** Opening RECORDS PROVIDED block **

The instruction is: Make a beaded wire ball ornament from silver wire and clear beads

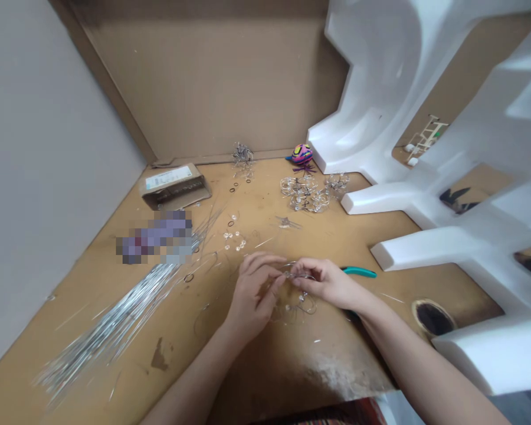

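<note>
Silver beaded wire (298, 289) is being pinched between the fingertips of the left hand (252, 292) and the right hand (325, 283), with the fingers of both hands closing narrowly on it and looser loops hanging just below them, near the tabletop. Just right of the right hand, pliers with teal handles (358, 271) are lying on the tan board (349, 242). Left of the hands, a long bundle of silver wires (110, 321) is fanning toward the near left, beside a blurred object (154, 236) that cannot be made out. Farther away, clear beads (233, 239) and small dark rings (231, 223) are lying scattered, a cardboard box (176, 186) is sitting toward the far left corner, and tangled wire clusters (305, 195) are lying near a bright patterned egg-shaped toy (301, 154). White moulded foam (380, 118) is rising along the right.
</note>
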Tool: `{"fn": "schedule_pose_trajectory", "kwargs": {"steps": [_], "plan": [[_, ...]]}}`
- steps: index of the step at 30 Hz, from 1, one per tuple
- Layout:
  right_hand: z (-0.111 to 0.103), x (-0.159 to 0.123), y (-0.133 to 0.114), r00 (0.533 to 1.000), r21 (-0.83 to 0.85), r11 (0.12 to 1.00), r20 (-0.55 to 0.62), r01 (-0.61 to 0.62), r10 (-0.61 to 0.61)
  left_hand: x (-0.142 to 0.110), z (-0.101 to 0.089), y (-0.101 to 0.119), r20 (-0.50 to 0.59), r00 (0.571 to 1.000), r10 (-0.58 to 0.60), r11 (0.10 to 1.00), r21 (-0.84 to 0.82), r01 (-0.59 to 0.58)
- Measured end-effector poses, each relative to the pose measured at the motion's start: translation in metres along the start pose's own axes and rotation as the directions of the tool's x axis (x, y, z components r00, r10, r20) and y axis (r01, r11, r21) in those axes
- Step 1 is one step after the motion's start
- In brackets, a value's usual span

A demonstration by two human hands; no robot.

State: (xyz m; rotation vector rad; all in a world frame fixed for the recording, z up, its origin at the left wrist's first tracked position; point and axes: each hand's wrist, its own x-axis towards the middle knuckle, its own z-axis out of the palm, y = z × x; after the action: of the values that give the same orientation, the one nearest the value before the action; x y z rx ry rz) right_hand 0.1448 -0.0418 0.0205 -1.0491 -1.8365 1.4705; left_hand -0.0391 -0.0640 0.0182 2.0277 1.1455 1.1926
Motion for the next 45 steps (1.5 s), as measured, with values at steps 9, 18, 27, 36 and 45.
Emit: {"fn": "schedule_pose_trajectory", "kwargs": {"steps": [9, 18, 27, 36, 45], "plan": [[0.001, 0.001, -0.005, 0.999, 0.105, 0.994, 0.022, -0.034, 0.032, 0.001, 0.003, -0.002, 0.079, 0.966, -0.246, 0.909, -0.329, 0.258], [-0.010, -0.022, -0.011, 0.994, -0.109, 0.992, -0.091, -0.065, 0.056, 0.002, 0.000, -0.003, 0.064, 0.977, -0.204, 0.928, -0.305, 0.214], [-0.042, -0.086, 0.023, 0.976, -0.923, 0.337, -0.214, -0.187, -0.045, 0.001, 0.000, 0.001, 0.042, 0.994, -0.106, 0.958, -0.264, 0.113], [-0.032, -0.057, 0.012, 0.980, -0.979, 0.066, -0.186, -0.191, 0.070, 0.002, -0.006, 0.000, 0.202, 0.960, -0.193, 0.865, -0.427, 0.264], [-0.087, -0.069, -0.018, 0.980, -0.629, 0.753, -0.153, -0.195, 0.126, 0.002, -0.007, 0.000, 0.200, 0.971, -0.133, 0.932, -0.307, 0.191]]}}
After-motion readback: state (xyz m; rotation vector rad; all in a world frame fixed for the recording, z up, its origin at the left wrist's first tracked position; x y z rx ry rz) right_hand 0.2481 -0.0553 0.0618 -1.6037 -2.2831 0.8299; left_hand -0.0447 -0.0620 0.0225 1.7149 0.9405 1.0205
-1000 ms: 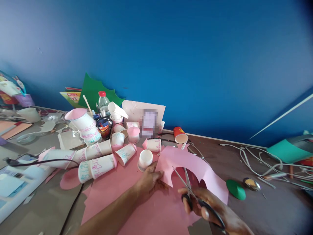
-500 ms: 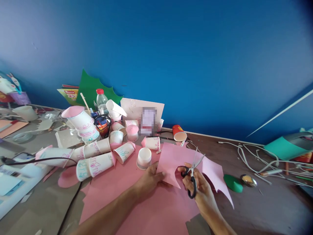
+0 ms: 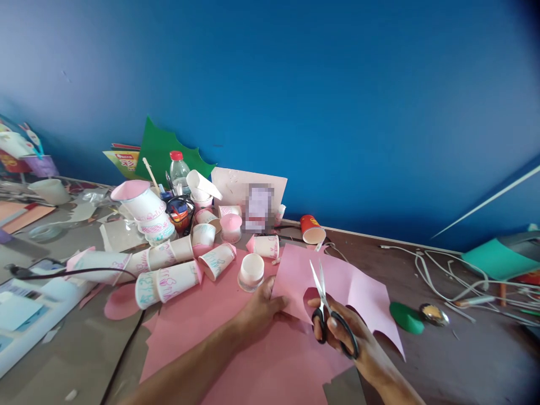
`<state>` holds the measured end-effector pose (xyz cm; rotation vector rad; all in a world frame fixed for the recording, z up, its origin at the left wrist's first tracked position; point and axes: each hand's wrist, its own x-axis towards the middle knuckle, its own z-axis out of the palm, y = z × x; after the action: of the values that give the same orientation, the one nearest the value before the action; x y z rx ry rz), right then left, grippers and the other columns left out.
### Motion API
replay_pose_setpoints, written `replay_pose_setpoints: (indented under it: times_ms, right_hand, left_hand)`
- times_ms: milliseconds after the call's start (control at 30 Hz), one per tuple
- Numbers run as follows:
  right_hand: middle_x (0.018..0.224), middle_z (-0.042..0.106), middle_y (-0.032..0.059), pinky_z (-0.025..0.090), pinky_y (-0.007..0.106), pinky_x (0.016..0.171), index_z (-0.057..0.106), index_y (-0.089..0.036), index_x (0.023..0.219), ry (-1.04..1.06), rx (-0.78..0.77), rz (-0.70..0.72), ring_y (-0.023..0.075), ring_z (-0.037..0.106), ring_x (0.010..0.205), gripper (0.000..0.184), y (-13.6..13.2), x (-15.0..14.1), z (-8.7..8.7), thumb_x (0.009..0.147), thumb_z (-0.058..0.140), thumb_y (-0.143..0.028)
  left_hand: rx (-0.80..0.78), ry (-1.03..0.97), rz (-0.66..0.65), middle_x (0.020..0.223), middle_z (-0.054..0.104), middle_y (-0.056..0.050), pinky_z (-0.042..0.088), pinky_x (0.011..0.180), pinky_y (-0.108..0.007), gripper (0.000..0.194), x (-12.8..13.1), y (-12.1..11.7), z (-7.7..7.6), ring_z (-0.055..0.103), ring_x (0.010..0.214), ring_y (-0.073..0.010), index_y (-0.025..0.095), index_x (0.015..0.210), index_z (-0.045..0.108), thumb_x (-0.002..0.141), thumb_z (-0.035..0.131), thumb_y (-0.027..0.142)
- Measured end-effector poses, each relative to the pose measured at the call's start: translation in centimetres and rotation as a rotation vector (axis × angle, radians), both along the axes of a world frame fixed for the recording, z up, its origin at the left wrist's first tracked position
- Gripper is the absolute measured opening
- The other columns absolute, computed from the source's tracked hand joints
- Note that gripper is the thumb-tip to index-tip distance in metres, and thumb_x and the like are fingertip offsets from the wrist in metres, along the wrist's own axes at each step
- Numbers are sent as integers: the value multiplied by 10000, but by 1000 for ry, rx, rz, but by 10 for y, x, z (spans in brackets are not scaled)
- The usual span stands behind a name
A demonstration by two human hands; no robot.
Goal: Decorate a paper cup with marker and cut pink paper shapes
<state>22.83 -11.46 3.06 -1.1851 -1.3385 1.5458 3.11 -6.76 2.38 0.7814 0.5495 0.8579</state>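
My left hand [image 3: 264, 306] pinches the left edge of a pink paper sheet [image 3: 329, 270], thumb on top. Curved bites are cut from the sheet's near edge. In my right hand [image 3: 343, 329] is a pair of scissors [image 3: 323, 292] with black handles, blades slightly parted and pointing away over the sheet. Beneath both hands lies a larger pink sheet [image 3: 219, 349]. A white paper cup [image 3: 252, 267] stands upside down just beyond my left hand.
Decorated paper cups [image 3: 172, 281] lie in rows at the left, near a black cable [image 3: 122, 349]. A red cup [image 3: 312, 229] lies by the wall. White cables [image 3: 426, 270], a green paper cone [image 3: 405, 318] and a shiny round object [image 3: 434, 315] are at the right.
The scissors have turned in my right hand, their tips swinging left and their handles shifting right and nearer. My left hand keeps its hold on the sheet. The whole view has shifted slightly.
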Motion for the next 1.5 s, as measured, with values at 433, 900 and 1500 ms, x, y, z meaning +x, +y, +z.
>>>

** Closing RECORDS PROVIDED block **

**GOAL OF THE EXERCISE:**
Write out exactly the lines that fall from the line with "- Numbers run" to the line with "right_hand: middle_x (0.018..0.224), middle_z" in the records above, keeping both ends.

**RESULT:**
- Numbers run as follows:
  right_hand: middle_x (0.018..0.224), middle_z (-0.042..0.106), middle_y (-0.032..0.059), pinky_z (-0.025..0.090), pinky_y (-0.007..0.106), pinky_x (0.016..0.171), index_z (-0.057..0.106), index_y (-0.089..0.036), index_x (0.023..0.219), ry (-1.04..1.06), rx (-0.78..0.77), rz (-0.70..0.72), ring_y (-0.023..0.075), ring_z (-0.037..0.106), ring_x (0.010..0.205), gripper (0.000..0.184), y (-13.6..13.2), x (-15.0..14.1), z (-8.7..8.7), thumb_x (0.009..0.147), thumb_z (-0.058..0.140), thumb_y (-0.143..0.028)

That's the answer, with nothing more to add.